Michael Wunder aus Nordhalben ist Industriemeister - und Richter. Genauer gesagt: Laienrichter. Seit 20 Jahren ist er daran beteiligt, wenn Urteile im Namen des Volkes gesprochen werden. Ein Ehrenamt, das ihm manchmal schwer fällt.

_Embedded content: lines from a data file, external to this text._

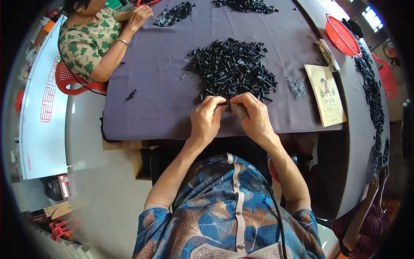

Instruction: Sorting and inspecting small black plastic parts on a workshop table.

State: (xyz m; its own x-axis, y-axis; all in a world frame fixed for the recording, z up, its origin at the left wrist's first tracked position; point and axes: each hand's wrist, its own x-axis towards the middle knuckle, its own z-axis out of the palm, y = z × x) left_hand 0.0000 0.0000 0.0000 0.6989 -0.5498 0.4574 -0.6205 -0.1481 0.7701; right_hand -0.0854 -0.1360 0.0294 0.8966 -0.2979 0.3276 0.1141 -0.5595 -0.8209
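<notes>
Close in front of me, at the near edge of the cloth-covered table, my left hand pinches a small black tube-shaped piece between thumb and fingertips. Just beside it, my right hand is closed, its fingertips drawn together near that piece. A grey speckled cover shows at its fingers, seemingly wrapped round one of them. Whether the right fingertips grip anything small is hidden. Right beyond both hands spreads a large heap of short black tubes.
A little pile of clear small pieces and a yellowish booklet lie to the right. A red basket stands farther right. More black pieces line the right-hand table. A co-worker sits at the left, another person lower right.
</notes>
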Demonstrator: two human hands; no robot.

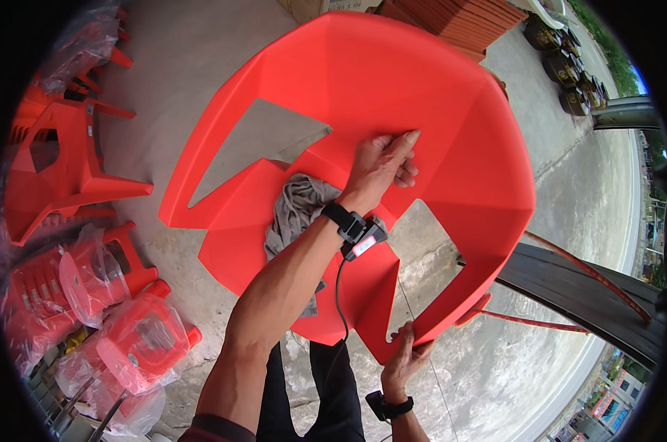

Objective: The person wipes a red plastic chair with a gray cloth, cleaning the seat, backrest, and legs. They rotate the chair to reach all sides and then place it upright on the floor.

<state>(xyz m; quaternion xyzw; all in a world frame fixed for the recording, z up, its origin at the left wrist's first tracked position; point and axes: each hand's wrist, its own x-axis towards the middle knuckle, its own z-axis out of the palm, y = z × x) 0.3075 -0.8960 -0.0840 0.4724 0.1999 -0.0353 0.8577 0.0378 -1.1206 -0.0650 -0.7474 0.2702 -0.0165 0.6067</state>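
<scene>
A red plastic armchair with faceted surfaces stands before me, its seat towards me. My left hand is at the inner face of the backrest, thumb against the curled fingers; nothing shows between them. My right hand grips the front lower end of the armrest on the right. On the seat lies a crumpled grey cloth, partly hidden beneath my left forearm. A wrist strap with a small black device and a cable sits on my left wrist, and another black strap on my right.
At left stand another red armchair and several red plastic stools wrapped in clear film. Behind the chair are a stack of reddish-brown slabs and a cardboard box. Dark jars and a metal post are at right.
</scene>
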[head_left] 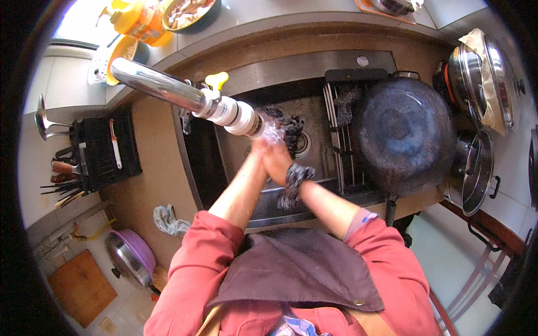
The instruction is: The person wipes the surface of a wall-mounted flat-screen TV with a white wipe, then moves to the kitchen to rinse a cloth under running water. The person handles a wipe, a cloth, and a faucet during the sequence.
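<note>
Both my hands are together under the stream from the faucet's nozzle [246, 119], over the sink basin [313, 113]. My left hand [261, 147] and my right hand [277, 161] overlap, and their fingers are blurred by splashing water. A black wet cloth or mesh bundle [293, 126] lies at or just beyond the fingertips; whether either hand holds it cannot be made out. A dark knitted band or fuzzy scrubber [297, 178] wraps around my right wrist. The drain [302, 143] shows beside the bundle.
An upturned black wok [405, 134] rests right of the basin beside a metal rack [336, 138]. Lidded steel pots [470, 80] stand at far right. A black knife holder [105, 147] hangs left. A grey rag [170, 220] lies on the counter. A pump bottle [141, 23] stands upper left.
</note>
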The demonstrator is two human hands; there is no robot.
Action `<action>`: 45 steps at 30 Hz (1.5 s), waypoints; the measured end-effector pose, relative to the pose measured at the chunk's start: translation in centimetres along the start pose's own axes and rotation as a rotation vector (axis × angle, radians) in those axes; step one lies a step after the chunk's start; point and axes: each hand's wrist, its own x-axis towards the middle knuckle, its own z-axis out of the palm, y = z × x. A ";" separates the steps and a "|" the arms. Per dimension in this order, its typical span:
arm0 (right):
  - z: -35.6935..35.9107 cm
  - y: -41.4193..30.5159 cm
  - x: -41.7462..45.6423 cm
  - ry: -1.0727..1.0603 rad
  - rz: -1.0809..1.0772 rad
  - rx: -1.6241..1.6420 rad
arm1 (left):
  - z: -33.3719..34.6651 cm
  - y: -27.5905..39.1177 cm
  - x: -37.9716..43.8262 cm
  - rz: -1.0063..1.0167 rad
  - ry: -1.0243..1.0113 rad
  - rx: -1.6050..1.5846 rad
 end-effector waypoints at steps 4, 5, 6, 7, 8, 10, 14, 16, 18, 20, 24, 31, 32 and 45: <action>-5.3 0.3 3.9 0.037 0.627 0.373 | 2.2 -1.8 -4.3 -0.348 -0.163 0.087; -4.8 1.2 4.4 0.343 0.637 0.365 | 3.0 -1.6 -5.6 -0.331 -0.161 0.189; -4.6 1.1 4.4 0.396 0.663 0.432 | 3.0 -1.4 -5.5 -0.378 -0.183 0.143; -4.2 0.8 4.4 0.450 0.688 0.497 | 3.1 -1.2 -5.6 -0.426 -0.204 0.096; -4.0 0.7 4.3 0.505 0.713 0.563 | 2.9 -1.0 -6.5 -0.470 -0.134 0.114; -2.6 2.6 4.5 0.601 0.892 0.667 | 2.5 -1.6 -8.0 -0.465 -0.165 0.024; -2.2 4.3 4.2 0.689 0.638 0.223 | 0.9 -4.9 -10.1 -0.600 -0.199 0.034; -3.0 4.4 3.3 0.549 0.343 -0.145 | 1.3 -5.8 -11.9 -0.680 -0.230 0.013; -4.5 3.5 2.9 0.369 0.124 -0.367 | 2.0 -5.8 -13.4 -0.739 -0.284 0.052; -4.8 4.7 1.6 0.084 -0.082 -0.493 | 2.1 -6.0 -14.3 -0.807 -0.379 0.179; -3.9 8.6 -2.5 -0.507 0.047 -0.560 | 1.7 -5.0 -15.5 -0.680 -0.541 0.812; 3.3 13.9 -3.3 -0.389 0.460 -0.358 | -5.8 0.5 -6.7 -0.315 -0.168 0.757; 4.5 13.5 -4.0 -0.152 0.434 -0.229 | -5.6 0.5 -6.3 -0.303 -0.113 0.772; -4.8 -4.4 -2.1 0.200 -0.026 -0.033 | -3.8 -0.4 -0.7 -0.351 -0.546 0.053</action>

Wenn Michael Wunder aus Nordhalben sich zum Coburger Landgericht aufmacht, wirft er sich erst einmal in Schale. Hemd, Krawatte und Sakko sind Standard. Nicht, dass der 48-Jährige das sonst nie tragen würde, aber zu seinen Terminen im Gericht muss er sich schick machen. So zumindest interpretiert er den Passus im Leitfaden für Schöffen. Die Würde des Gerichts müsse sich auch in der Kleidung wiederfinden, heißt es darin. Für Angeklagte gilt das gleichermaßen wie für Schöffen, die ehrenamtlichen Laienrichter. Michael Wunder übernimmt dieses Ehrenamt seit knapp 20 Jahren - zuerst in Kronach und seit 2001, mit einer Unterbrechung, am Coburger Landgericht.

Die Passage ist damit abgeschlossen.